Distance from the Center

Observe the following: Angle CFE = 90 deg - Angle DBF = 90 deg - Angle OBE = 90 deg - Angle OEB (because OE = EB, radii of circle) = Angle CEF. because Angle CEO is 90 deg (tangent to circle) Angle CFE = Angle CEF implies that Triangle CEF is isoceles, with CE = CF = 110 Finally, by Pythagoras' theorem on Triangle CEO, $OC = \sqrt{ OE^2 + EC^2} =\sqrt {96^2 + 110^2} = 146$ (shown)

Consider $\angle DBF=x ^ \circ$ We note that $\angle BDF=90 ^ \circ$ . So that means $\angle BFD=(90-x) ^ \circ$ . So $\angle EFC=(90-x) ^ \circ$ .

Now E is tangent to the circle so, $\angle OEC=90 ^ \circ$ . Furthermore, $\angle OEB=\angle OEF=\angle DBF=x ^ \circ$ as triangle $OEB$ is an isosceles triangle.
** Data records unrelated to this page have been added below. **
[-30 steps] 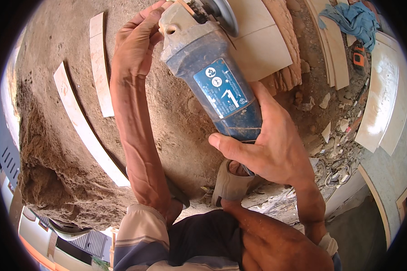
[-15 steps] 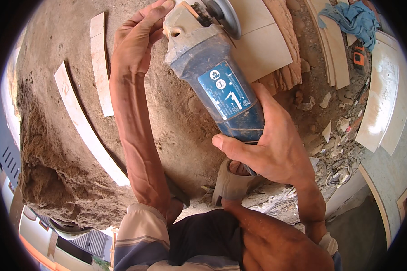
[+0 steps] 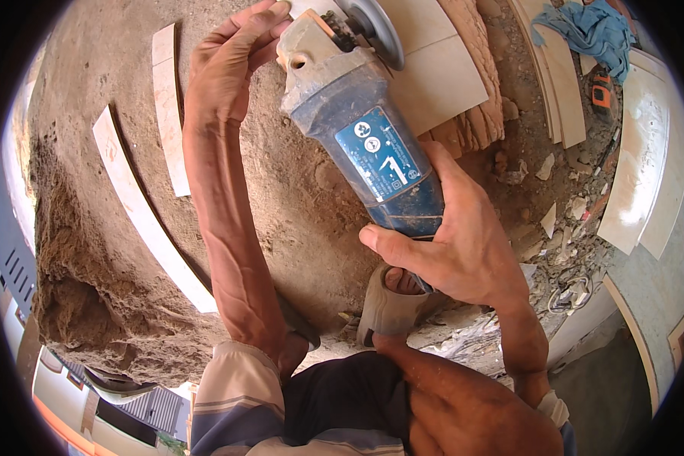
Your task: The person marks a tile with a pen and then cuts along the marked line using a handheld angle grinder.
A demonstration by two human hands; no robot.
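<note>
Here, in the head view, a blue and gray grinder (image 3: 361,125) is in the middle, near the top, and it leans with its head up and to the left. The right hand (image 3: 467,235) holds it by the back end; its grip is wrapped around the blue body, with the thumb on the near side. The left hand (image 3: 232,57) is up by the grinder's head. Its thumb and fingers are bent close together, and I cannot tell if that grip is pinching anything. A round gray disc (image 3: 380,34) sits on the right side of the grinder's head. Next to the disc, a big pale tile (image 3: 444,87) lies on top of rough brown slabs (image 3: 482,114). I cannot tell if the disc touches the tile. On the left, two long thin strips (image 3: 148,209) lie on the dirt ground (image 3: 304,197). Over on the right are more long pale pieces (image 3: 555,83), a crumpled blue cloth (image 3: 589,34) and a small orange and black thing (image 3: 602,97). Below the grinder is a foot in a tan sandal (image 3: 391,308).
</note>
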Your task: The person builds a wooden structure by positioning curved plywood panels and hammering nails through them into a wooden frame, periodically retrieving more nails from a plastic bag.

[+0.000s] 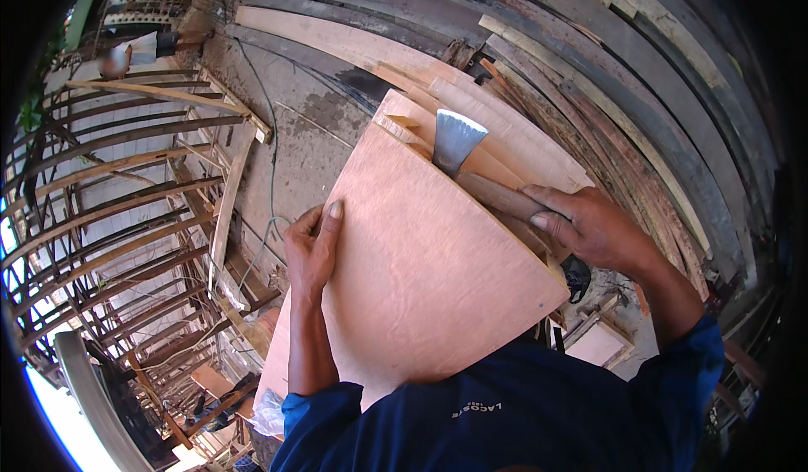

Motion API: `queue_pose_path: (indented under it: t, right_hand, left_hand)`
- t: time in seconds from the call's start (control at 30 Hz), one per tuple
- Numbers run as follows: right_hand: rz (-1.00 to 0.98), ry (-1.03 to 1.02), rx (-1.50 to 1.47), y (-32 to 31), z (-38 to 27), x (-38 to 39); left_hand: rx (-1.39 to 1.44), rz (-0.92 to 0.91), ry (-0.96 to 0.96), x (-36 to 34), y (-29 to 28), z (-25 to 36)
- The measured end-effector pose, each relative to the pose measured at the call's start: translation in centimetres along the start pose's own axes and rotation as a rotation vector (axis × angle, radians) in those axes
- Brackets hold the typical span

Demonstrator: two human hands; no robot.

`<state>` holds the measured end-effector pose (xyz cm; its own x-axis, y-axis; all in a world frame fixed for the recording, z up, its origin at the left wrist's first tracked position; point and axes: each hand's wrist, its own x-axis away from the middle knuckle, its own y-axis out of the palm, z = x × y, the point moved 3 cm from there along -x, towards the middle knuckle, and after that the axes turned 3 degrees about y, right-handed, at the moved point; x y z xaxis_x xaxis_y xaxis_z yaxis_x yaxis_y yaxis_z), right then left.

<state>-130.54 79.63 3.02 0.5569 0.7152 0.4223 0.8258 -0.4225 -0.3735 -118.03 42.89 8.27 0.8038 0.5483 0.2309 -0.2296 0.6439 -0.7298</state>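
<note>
A pale pink plywood sheet (421, 261) with a curved edge lies in front of me, close to my body. My left hand (311, 245) grips its left edge, thumb on the top face and fingers curled at the side. My right hand (581, 224) holds the wooden handle of a hatchet (459, 135), its steel head at the sheet's upper right edge with the blade pointing away from me. Narrower light wood pieces (488, 93) sit beneath and beyond the sheet; what supports them is mostly hidden.
Long weathered boards (640, 68) are stacked along the top and right. A curved wooden framework (118, 202) fills the left. A green cable (273, 110) runs across the concrete ground (303, 169). Another person (143, 49) is at the upper left. A clear plastic bag (268, 413) sits at lower left.
</note>
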Motion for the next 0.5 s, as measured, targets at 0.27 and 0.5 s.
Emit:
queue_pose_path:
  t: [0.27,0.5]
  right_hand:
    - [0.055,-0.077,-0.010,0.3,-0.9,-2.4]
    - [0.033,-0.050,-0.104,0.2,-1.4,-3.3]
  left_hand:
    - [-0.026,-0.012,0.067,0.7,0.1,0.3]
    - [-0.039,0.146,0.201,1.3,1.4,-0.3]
So $\angle FEC=(90-x) ^ \circ=\angle EFC$ . Hence triangle $ECF$ is an isosceles triangle, with $FC=EC=110$

Now $OE=192/2=96$ and with triangle $OEC$ being a right angle triangle, by pythagoras theorem, $OC^2=110^2+96^2$ Hence $OC=146$

Let angle ABE = \theta. It can be seen that angle DFB = 180^ \circ - angle DBF - angle BDF = 180 ^ \circ - \theta - 90 ^ \circ = 90 ^ \circ- \theta. Moreover, angle EFC = angle DFB = 90 ^ \circ -\theta. (vertically opposite angles)

Now, angle OEB = angle OBE = \theta. (OE = OB = radius of circle). Since OE (radius of circle) is perpendicular to CE (tangent of circle), angle OEC = 90^ \circ and angle CEF = angle CEO - angle OEB = 90 ^ \circ -\theta. Since angles EFC and FEC are equal, then CE = CF = 110. Therefore, by Pythagoras' Theorem, CO = \sqrt{OE^2 + CE^2} = \sqrt{96^2+ 110^2} = \sqrt{21316} = 146. (ans)
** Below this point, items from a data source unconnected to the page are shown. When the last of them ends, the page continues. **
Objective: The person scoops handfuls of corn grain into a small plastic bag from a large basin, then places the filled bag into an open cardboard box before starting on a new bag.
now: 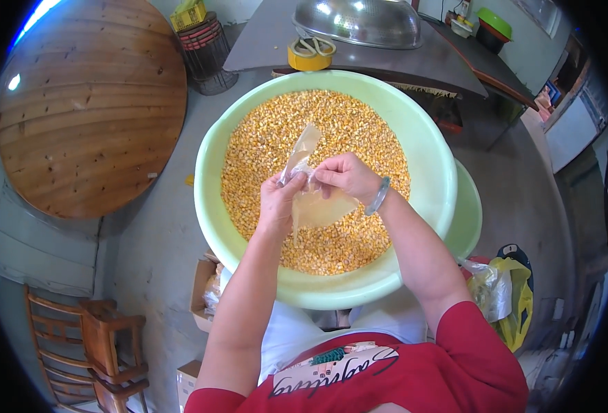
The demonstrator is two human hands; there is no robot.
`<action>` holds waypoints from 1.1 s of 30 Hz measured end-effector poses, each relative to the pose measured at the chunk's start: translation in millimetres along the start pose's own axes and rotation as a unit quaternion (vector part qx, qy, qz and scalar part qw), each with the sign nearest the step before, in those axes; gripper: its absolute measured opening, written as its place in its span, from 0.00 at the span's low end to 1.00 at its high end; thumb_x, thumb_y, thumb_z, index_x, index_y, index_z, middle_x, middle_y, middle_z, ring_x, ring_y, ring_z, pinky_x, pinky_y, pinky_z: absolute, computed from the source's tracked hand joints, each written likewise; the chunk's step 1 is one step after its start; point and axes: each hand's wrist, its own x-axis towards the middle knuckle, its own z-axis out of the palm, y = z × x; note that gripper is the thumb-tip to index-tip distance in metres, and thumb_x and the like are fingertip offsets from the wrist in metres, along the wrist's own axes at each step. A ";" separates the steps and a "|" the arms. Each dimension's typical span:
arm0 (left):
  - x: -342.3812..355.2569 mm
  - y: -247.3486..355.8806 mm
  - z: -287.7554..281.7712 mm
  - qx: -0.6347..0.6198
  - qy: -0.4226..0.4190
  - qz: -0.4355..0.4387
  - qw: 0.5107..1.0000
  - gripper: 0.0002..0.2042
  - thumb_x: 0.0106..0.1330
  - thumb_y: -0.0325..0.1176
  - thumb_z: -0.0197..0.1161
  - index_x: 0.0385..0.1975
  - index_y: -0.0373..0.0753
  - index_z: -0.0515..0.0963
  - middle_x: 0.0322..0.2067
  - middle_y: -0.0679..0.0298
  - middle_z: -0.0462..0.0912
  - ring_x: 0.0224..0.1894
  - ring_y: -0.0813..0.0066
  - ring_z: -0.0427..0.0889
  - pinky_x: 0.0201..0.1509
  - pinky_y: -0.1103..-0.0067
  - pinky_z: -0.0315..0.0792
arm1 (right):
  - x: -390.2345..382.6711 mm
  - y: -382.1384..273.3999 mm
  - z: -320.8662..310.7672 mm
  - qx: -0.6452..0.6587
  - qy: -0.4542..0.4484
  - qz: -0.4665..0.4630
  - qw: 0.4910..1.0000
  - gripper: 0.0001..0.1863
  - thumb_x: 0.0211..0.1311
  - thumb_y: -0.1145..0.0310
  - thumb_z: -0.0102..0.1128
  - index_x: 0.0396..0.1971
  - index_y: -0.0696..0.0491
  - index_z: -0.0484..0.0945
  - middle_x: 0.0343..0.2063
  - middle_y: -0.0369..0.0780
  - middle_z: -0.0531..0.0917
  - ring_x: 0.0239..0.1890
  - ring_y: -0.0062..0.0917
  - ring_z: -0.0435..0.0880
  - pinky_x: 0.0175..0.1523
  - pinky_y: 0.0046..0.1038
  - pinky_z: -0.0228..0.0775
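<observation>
Over a large pale green basin (436,199), both my hands pinch a clear plastic bag (324,208). My left hand (278,201) grips it near its gathered middle, with one end sticking up past the fingers. Beside it, my right hand (350,176) has its fingertips closed on the same gathered part, and a bracelet circles that wrist. The wider end of the bag hangs below the hands and looks flat. Loose yellow corn kernels (262,138) fill much of the basin beneath.
Scissors (313,47) rest on a yellow tape roll (311,62) at the edge of a dark table (262,41). An upturned metal bowl (359,24) lies behind. Left are a round wooden tabletop (94,103) and wooden chair (111,341); right, a yellow plastic bag (517,303).
</observation>
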 end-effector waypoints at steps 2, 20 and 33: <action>0.7 -0.3 -1.7 -0.005 -0.018 0.001 1.000 0.04 0.58 0.24 0.57 0.32 0.33 0.75 0.26 0.65 0.78 0.26 0.79 0.77 0.31 0.82 0.73 | 1.1 2.6 -2.4 -0.007 -0.003 -0.014 1.000 0.04 0.53 0.74 0.59 0.24 0.59 0.77 0.20 0.34 0.79 0.20 0.14 0.75 0.28 0.16 0.68; 3.2 -3.6 5.3 0.111 0.084 0.161 0.977 0.10 0.54 0.25 0.61 0.36 0.33 0.75 0.29 0.66 0.78 0.30 0.80 0.75 0.38 0.82 0.70 | 1.6 5.0 -3.7 -0.127 0.059 -0.039 0.989 0.06 0.45 0.73 0.66 0.19 0.58 0.78 0.17 0.34 0.78 0.20 0.14 0.75 0.27 0.16 0.67; -4.4 -5.8 7.7 0.393 0.079 0.177 0.899 0.09 0.54 0.31 0.63 0.29 0.32 0.78 0.22 0.65 0.78 0.25 0.80 0.75 0.30 0.84 0.69 | 8.9 24.5 5.3 -0.224 0.121 -0.078 0.964 0.07 0.44 0.74 0.65 0.24 0.59 0.78 0.21 0.39 0.81 0.24 0.18 0.79 0.32 0.20 0.72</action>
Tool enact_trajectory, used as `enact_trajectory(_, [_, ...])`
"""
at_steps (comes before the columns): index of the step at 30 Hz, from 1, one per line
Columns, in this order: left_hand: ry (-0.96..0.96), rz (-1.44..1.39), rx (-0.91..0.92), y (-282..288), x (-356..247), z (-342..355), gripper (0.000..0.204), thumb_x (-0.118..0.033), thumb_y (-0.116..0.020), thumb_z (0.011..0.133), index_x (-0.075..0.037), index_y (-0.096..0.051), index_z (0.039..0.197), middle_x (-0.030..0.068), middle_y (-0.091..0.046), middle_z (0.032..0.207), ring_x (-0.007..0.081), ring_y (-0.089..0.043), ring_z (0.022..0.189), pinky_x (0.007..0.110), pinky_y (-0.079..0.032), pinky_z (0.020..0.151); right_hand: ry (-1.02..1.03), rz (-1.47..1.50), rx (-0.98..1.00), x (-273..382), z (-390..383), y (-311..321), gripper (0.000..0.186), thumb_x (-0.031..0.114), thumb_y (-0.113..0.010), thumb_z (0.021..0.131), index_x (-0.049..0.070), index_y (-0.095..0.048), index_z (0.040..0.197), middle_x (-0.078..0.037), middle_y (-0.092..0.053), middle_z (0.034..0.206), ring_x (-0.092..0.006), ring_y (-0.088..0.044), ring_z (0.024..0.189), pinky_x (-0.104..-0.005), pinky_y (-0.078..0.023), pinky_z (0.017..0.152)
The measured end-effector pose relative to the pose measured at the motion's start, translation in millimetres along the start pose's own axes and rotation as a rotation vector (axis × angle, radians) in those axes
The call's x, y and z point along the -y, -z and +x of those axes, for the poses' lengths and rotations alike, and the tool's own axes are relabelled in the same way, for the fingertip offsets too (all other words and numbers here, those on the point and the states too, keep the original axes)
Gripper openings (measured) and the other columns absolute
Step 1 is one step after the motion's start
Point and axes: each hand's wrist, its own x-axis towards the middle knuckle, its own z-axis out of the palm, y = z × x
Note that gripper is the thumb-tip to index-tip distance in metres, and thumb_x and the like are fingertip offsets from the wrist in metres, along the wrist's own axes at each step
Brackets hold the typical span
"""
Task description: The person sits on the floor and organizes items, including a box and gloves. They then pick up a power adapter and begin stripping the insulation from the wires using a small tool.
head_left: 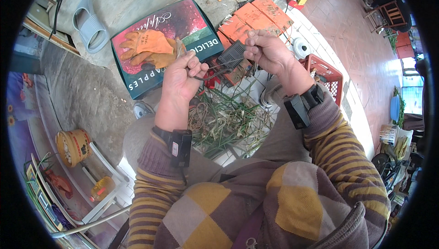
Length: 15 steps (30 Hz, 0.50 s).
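Observation:
My left hand (187, 73) is closed on a thin dark strand (223, 64), which stretches toward my right hand (265, 52), pinched on it higher to the right. A thicker dark cord loops below my left fingers. Behind the strand sits a black ribbed metal part (231, 53) among orange, scuffed battery-like blocks (235, 28). Left of them, orange work gloves (148, 43) lie on a printed fruit box (132, 82). Below my hands, green stalks and tangled dry bits (231, 118) are spread on the ground between my legs.
A grey slipper (90, 25) is at upper left, a wooden-coloured bucket (73, 146) and yellow jug (101, 187) at lower left. A red crate (331, 82) and white lidded object (301, 47) stand right. A person in dark clothing (393, 6) is by a chair at far upper right.

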Motion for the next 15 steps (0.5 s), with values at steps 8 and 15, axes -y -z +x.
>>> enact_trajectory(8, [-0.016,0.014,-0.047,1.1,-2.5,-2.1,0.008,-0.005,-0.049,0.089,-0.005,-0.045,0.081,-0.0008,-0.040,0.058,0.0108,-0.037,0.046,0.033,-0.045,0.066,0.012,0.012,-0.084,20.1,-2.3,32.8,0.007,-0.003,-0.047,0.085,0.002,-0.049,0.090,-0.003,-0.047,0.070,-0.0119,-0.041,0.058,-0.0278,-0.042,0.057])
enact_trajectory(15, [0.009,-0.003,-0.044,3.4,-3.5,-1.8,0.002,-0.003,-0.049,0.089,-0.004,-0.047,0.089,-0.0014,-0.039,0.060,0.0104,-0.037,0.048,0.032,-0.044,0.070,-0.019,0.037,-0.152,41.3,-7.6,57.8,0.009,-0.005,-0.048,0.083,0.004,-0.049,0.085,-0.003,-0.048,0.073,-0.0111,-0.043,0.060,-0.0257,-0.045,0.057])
Let angle FEC be x Since EC is tangent, angle OEC = 90, Thus angle OEB = OCE-FEC = 90-x Since OE=OB, angle OBE = angle OEB = 90-x Since angle CDB = 90, angle DFB = 180- CDB - OBE = x angle EFC = angle DFB = x thus angle FEC = angle EFC and CE = CF = 110 OC = (OE^2+EC^2)^(0.5) by Pythagoras Theorem since OE = 192/2 = 96 and EC = 110, OC = 146

Continuing from the problem description, extend $CD$ so that it intersects $\Gamma$ at $X$ between $BE$ and at $Y$ on the other side of $AB$ . Let $ABE=\theta$ . Then, $BFD=CFE=90-\theta$ . Now, we will consider arcs. We know $AE=2\theta$ . Note that $AY=AX=AE+EX$ , and $ECF=\frac{1}{2}(EY-EX)=\frac{1}{2}(AE+AY-EX)=\frac{1}{2}(AE+AE)=AE=2\theta$ . We see that $ECF$ is an isosceles triangle, so $CE=CF=110$ . Drawing radius $OE$ , we know that $OEC$ is a right triangle because $CE$ is a tangent. Pythagorean theorem gives $OC=146$ .
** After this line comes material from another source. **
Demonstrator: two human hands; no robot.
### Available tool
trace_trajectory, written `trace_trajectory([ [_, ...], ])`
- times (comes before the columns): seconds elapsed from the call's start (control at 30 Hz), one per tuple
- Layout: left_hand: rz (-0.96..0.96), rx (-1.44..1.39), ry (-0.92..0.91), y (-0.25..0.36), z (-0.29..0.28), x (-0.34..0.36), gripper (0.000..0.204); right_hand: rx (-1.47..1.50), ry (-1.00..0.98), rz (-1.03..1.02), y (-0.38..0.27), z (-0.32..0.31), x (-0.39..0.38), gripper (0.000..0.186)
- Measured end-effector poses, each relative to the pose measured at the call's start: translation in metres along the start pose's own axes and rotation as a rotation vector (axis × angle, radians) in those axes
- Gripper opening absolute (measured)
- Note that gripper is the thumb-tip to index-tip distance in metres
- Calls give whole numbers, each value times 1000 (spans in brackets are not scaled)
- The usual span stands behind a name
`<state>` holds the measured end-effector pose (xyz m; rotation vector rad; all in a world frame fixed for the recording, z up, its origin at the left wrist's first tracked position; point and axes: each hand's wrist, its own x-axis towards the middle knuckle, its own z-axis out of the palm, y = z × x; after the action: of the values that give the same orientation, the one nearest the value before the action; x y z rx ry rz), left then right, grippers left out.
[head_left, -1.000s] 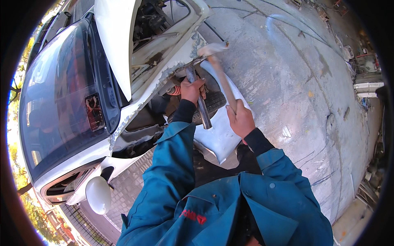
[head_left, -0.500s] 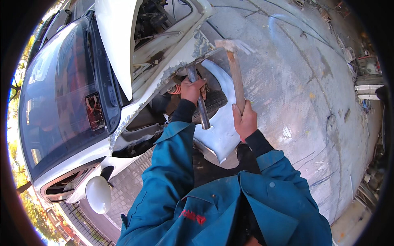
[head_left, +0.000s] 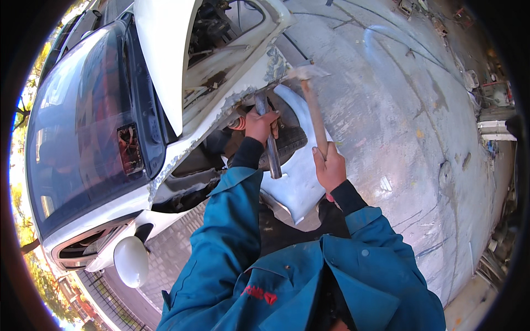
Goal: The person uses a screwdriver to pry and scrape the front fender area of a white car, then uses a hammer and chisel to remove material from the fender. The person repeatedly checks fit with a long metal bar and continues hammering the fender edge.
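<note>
Separately, the hands point(head_left: 262, 126) point(head_left: 331, 167) clasp a shiny metal bar point(head_left: 274, 160) and a wooden-handled hammer point(head_left: 314, 115)

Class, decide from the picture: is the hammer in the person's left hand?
No, the right hand grips the hammer, while the left hand holds a metal bar.

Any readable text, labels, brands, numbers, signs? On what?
None readable.
Blue-green jacket, chest: red marking, too small and skewed to read.
Windshield: red-and-black patch, too unclear to tell any text.
Hammer, metal bar: no lettering visible.
</note>
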<state>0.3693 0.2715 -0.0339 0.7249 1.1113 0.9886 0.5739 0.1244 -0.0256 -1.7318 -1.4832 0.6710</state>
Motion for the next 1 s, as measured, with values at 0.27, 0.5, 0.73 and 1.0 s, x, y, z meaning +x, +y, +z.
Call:
trace_trajectory([
  [0.27, -9, 5, 1, -1, -6, -8, 18, -42, -37, -58, -8, 4, -2, 29],
  [0.5, -6, -29, 5, -4, -12, -14, 17, 0, -122, -23, -16, 7, -7, 29],
  [0.73, 2, 18, 19, -3, -21, -22, 18, -18, -162, -96, -30, 1, -10, 28],
  [1.0, -8, -213, 198, -12, -39, -70, 20, 14, -215, -153, -56, -7, -21, 28],
])
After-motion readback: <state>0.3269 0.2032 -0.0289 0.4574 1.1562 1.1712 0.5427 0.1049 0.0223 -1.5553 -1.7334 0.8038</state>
Because $AB$ is a diameter, $\angle AEB = 90^\circ$. $CE$ is tangent to $\Gamma$, so $\angle OEC = 90^\circ$. We then have $\angle AEB = \angle AEO + \angle OEB = 90^\circ = \angle OEC = \angle FEC + \angle OEB$. Therefore, $\angle AEO = \angle FEC$. $\triangle AOE$ is isosceles with $AO = OE$, so $\angle AEO = \angle EAO$. $\triangle BDF$ is similar to $\triangle BEA$ by $AA$ similarity since $\angle BDF = 90^\circ = \angle BEA$ and $\angle FBD = \angle ABE$. Therefore, $\angle EAO = \angle EAB = \angle DFB$. $\angle DFB = \angle EFC$ since they are vertical angles. We conclude that $\angle FEC = \angle EFC$, and so $\triangle ECF$ is isosceles with $CE = CF = 110$. By Power of Point, the power of $C$ with respect to circle $\Gamma$ is both $110^2$ and $CO^2 - R^2$, where $R$ is the radius of $\Gamma$. Therefore, $110^2 = CO^2 - R^2 = CO^2 - (192/2)^2 = CO^2 - 96^2$. Solving for $CO$, we obtain $CO = \sqrt{110^2 + 96^2} = 146$.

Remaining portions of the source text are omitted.